Each line from the one containing "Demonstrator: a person" to the last line of the listing below must be reproduced exactly, and nothing more.

DATASET EXTRACT:
---

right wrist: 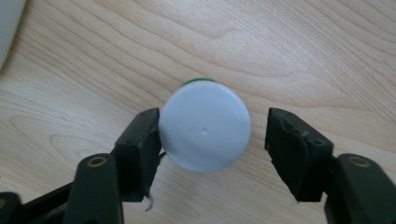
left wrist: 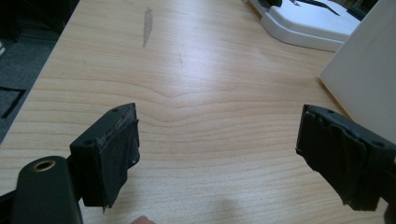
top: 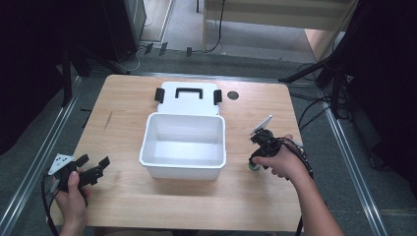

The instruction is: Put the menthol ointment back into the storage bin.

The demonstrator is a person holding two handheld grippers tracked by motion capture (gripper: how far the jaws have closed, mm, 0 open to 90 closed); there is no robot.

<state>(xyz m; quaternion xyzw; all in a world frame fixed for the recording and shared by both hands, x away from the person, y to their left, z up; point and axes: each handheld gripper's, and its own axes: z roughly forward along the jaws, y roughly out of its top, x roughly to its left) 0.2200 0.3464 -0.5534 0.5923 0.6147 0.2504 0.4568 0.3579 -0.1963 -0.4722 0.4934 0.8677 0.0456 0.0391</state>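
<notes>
A small bottle (right wrist: 204, 126) with a white round cap and a green body stands upright on the wooden table (top: 123, 191), right of the white bin. My right gripper (right wrist: 212, 135) points down over it, open, one jaw at each side of the cap. The left jaw touches the cap's edge and the right jaw stands a little apart from it. In the high view the bottle (top: 254, 167) peeks out under the right gripper (top: 258, 152). My left gripper (top: 94, 160) is held open near the table's front left corner, with only bare wood between its jaws (left wrist: 217, 135).
An open white plastic bin (top: 182, 169) stands mid-table, and its lid (top: 189, 105) with a black handle and clips lies flat behind it. A dark round hole (top: 233, 95) marks the tabletop beside the lid. In the left gripper view, the bin wall (left wrist: 369, 79) rises at right.
</notes>
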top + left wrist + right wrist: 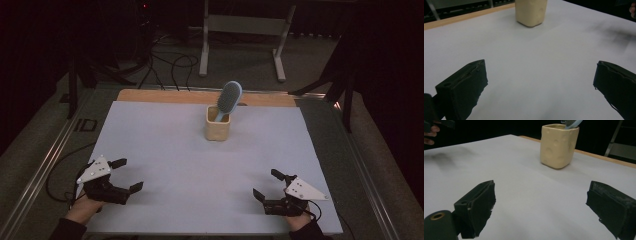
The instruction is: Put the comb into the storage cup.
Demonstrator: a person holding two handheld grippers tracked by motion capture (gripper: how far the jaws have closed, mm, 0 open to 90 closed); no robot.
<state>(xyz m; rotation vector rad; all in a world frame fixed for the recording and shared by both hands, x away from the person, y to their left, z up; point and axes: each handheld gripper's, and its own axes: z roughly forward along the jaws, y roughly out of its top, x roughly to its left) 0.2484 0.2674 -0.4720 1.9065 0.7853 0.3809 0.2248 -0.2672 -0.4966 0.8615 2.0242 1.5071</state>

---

SOLUTION FOR THIS EXERCISE:
Demonstrator: a person holding two handheld grippers tracked by motion capture (gripper: how far the jaws have closed, mm, 0 open to 90 closed); no robot.
<state>(xyz m; rotation vector rad; all in a world frame fixed for the recording and shared by both hands, x away from the person, y to their left, z up; point and axes: each handheld gripper's, and its own axes: z roughly forward along the jaws, y roughly out of its top, x roughly to its left) 0.2484 0.2674 -0.4720 1.9065 0.7853 0.3809 0.2248 -0.2672 -0.4966 0.8615 2.0242 1.5071</state>

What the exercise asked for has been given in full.